EXERCISE OBJECTIVE:
Transcribe the full listing below, word for word, without pictures.
━━━━━━━━
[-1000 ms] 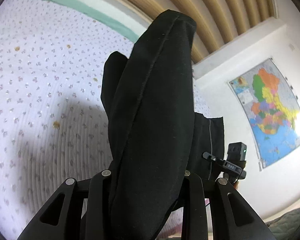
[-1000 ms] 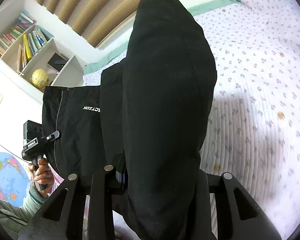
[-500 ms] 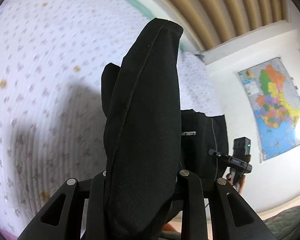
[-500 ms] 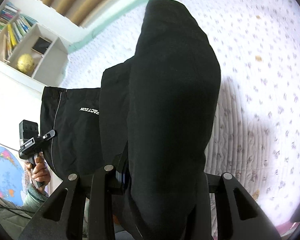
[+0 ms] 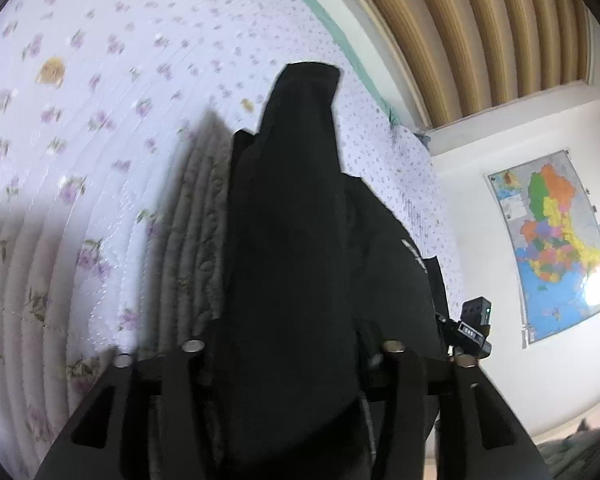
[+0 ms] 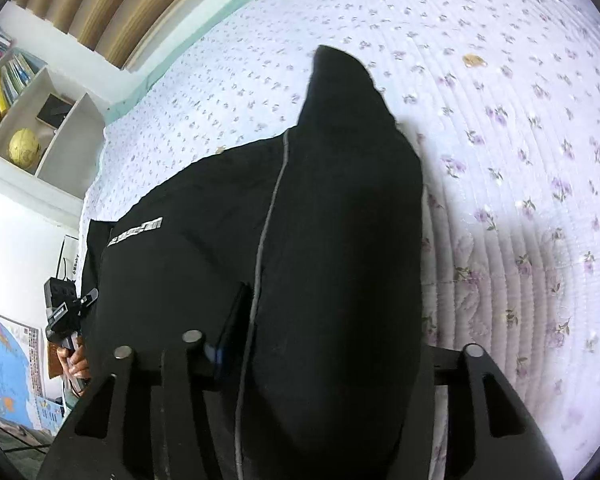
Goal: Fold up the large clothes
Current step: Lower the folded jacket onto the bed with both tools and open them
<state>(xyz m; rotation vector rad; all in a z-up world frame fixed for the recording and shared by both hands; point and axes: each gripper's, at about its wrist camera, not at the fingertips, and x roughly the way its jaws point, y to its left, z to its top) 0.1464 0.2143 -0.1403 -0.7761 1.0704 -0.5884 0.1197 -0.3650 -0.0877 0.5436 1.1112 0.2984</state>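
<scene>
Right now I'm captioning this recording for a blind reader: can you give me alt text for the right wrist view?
A bunched fold of a black garment fills the middle, lying between the right gripper fingers, whose jaws have just been opening. Under it spreads a quilted floral bedspread. At far left a hand holds the other gripper beside a wall map.

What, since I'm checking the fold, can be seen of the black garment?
The black garment looks matte and soft, with thin grey piping and small white lettering. It bunches in a thick fold between the fingers of the left gripper and the right gripper, whose jaws have just been opening. Its far part seems to lie on the floral quilt.
</scene>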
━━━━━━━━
ANSWER SECTION:
[-1000 ms] 
[-1000 ms] 
[-500 ms] 
[-500 ms] 
[+0 ms] 
[+0 ms] 
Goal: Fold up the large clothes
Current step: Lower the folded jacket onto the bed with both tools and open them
<state>(xyz m; rotation vector rad; all in a z-up world frame fixed for the recording and shared by both hands; point and axes: each gripper's, at about its wrist camera, not at the fingertips, and x roughly the way its jaws point, y to its left, z to its top) 0.1464 0.2143 -0.1403 -0.7761 1.0704 -0.5884 0.1197 -0.3650 -0.0877 0.5436 1.1112 0.2984</state>
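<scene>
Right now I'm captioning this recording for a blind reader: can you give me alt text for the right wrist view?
A bunched fold of a black garment fills the middle, lying between the right gripper fingers, whose jaws have just been opening. Under it spreads a quilted floral bedspread. At far left a hand holds the other gripper beside a wall map.

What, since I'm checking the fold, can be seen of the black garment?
The black garment looks matte and soft, with thin grey piping and small white lettering. It bunches in a thick fold between the fingers of the left gripper and the right gripper, whose jaws have just been opening. Its far part seems to lie on the floral quilt.
</scene>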

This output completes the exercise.